William Hill strikes £242m deal for Mr Green
William Hill through a controlled affiliate William Hill Holdings Limited has today announced a recommended cash offer to acquire Mr Green & co AB for SEK 69 per MRG share, which implies a total consideration of approximately SEK 2,819m, equivalent to GBP 242m.1.
MRG is a fast-growing, innovative iGaming group with operations in 13 markets and brands including Mr Green and Redbet. MRG holds remote gambling licences in Denmark, Italy, Latvia, Malta, Great Britain and Ireland, and expect to obtain licences in Sweden by year end. MRG has leading gaming and casino products supported by a fast growing sportsbook.
The Board of Directors of MRG has recommended the Offer for acceptance by the shareholders, and shareholders in MRG Henrik Bergquist, Hans Fajerson, Fredrik Sidfalk, Martin Trollborg, Karl Trollborg, Tommy Trollborg and Anita Trollborg representing in aggregate 40.04% of the total number of issued shares and votes in MRG, have undertaken to accept the Offer and tender any of their shares in MRG in the Offer.
The combination of William Hill and MRG will create a strongly positioned combined business with an expanded pan-European footprint in faster growing online betting and gaming markets, further supported by the existing William Hill Online and Retail businesses in the UK and the US.
Ulrik Bengtsson, William Hill’s Chief Digital Officer, will be responsible for leading the integration of MRG within the Group and has a strong background in working with Nordic online gaming businesses through his time at Betsson.
William Hill recognise the capabilities and skills of MRG’s dedicated management and employees and look forward to welcoming these talented individuals to William Hill. Prior to completion of the Offer, no decision will be taken on any material changes to MRG’s employees and management or to the existing organisation and operations, including the terms of employment and locations of the business. Following completion of the Offer a careful review of the capabilities and needs of the new combined operations will be undertaken in order to determine the optimal management and employee structure for future success of the Group.
The Transaction is expected to be accretive to earnings from the first full year of ownership before synergy benefits, and achieve returns above William Hill’s cost of capital.2 Synergy benefits of at least GBP 6m p.a. are estimated to be achievable progressively, with full delivery by the third year after completion. In addition to the immediate financial benefits of the Transaction, William Hill believes the acquisition of MRG will enhance the William Hill business and strategy for the long-term.
The consideration payable to MRG shareholders will be funded by cash on William Hill’s balance sheet or through existing credit facilities. William Hill’s pro forma net debt to LTM EBITDA is expected to be approximately 1.3x at completion.
The Transaction is subject to acceptance from MRG’s shareholders and anti-trust approvals. Completion is expected to occur in January 2019.

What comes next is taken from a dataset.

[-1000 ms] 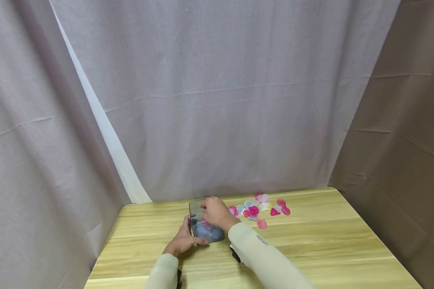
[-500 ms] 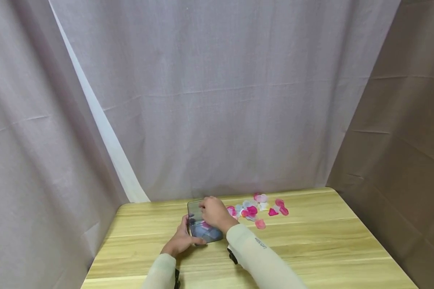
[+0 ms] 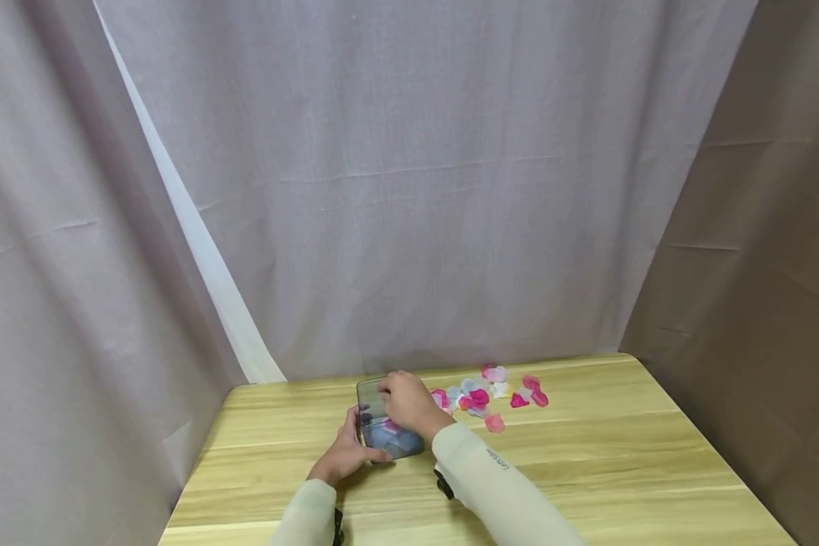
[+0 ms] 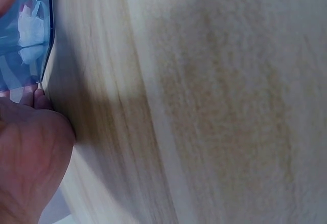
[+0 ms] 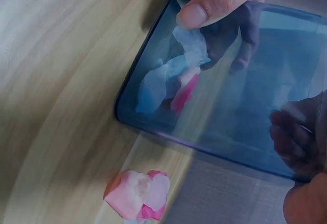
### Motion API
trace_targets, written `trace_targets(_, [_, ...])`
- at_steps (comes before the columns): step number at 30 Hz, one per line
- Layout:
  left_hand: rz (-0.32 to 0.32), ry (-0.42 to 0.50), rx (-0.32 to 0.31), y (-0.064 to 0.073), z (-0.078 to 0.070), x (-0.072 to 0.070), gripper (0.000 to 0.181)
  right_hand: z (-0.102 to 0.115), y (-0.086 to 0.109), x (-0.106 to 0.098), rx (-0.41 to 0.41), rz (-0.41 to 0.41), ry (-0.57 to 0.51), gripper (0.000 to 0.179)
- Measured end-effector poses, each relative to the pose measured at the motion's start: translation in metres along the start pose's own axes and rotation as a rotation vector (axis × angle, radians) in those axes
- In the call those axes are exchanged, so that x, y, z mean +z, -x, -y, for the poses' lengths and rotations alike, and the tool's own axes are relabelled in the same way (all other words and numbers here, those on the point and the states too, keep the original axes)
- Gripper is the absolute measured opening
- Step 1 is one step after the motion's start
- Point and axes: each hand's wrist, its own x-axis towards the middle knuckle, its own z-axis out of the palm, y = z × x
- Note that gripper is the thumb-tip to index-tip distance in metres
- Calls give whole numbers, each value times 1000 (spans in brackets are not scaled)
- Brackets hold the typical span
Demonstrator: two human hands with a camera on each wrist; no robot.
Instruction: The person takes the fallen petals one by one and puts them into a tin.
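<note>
Left hand gripping tinted container, right hand curled, hold unclear, its fingers behind tint only from right wrist.

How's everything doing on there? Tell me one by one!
See-through container: held, partly filled
Petals inside: gathered toward one end
Loose petals: scattered on the table
Left hand: gripping the container
Right hand: at the container, fingers curled; whether it holds anything is unclear
Curtain: hanging, creased
</note>
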Motion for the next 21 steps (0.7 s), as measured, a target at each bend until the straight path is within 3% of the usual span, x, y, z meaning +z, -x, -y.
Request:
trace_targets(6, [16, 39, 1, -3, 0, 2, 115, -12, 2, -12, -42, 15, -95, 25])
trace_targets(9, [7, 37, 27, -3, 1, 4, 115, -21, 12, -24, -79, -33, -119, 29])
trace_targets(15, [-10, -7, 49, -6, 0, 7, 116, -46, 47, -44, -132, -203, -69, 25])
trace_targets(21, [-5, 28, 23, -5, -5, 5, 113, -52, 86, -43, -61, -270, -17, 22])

Commenting on the Transaction, Philip Bowcock, William Hill PLC Chief Executive Officer, said: “This proposed acquisition accelerates the diversification of William Hill – immediately making us a more digital and more international business. MRG will provide William Hill with an international hub in Malta with market entry expertise and strong growth momentum in a number of European countries. William Hill will move from a single brand to a suite of brands that can maximise growth opportunities moving forward in new and existing markets.”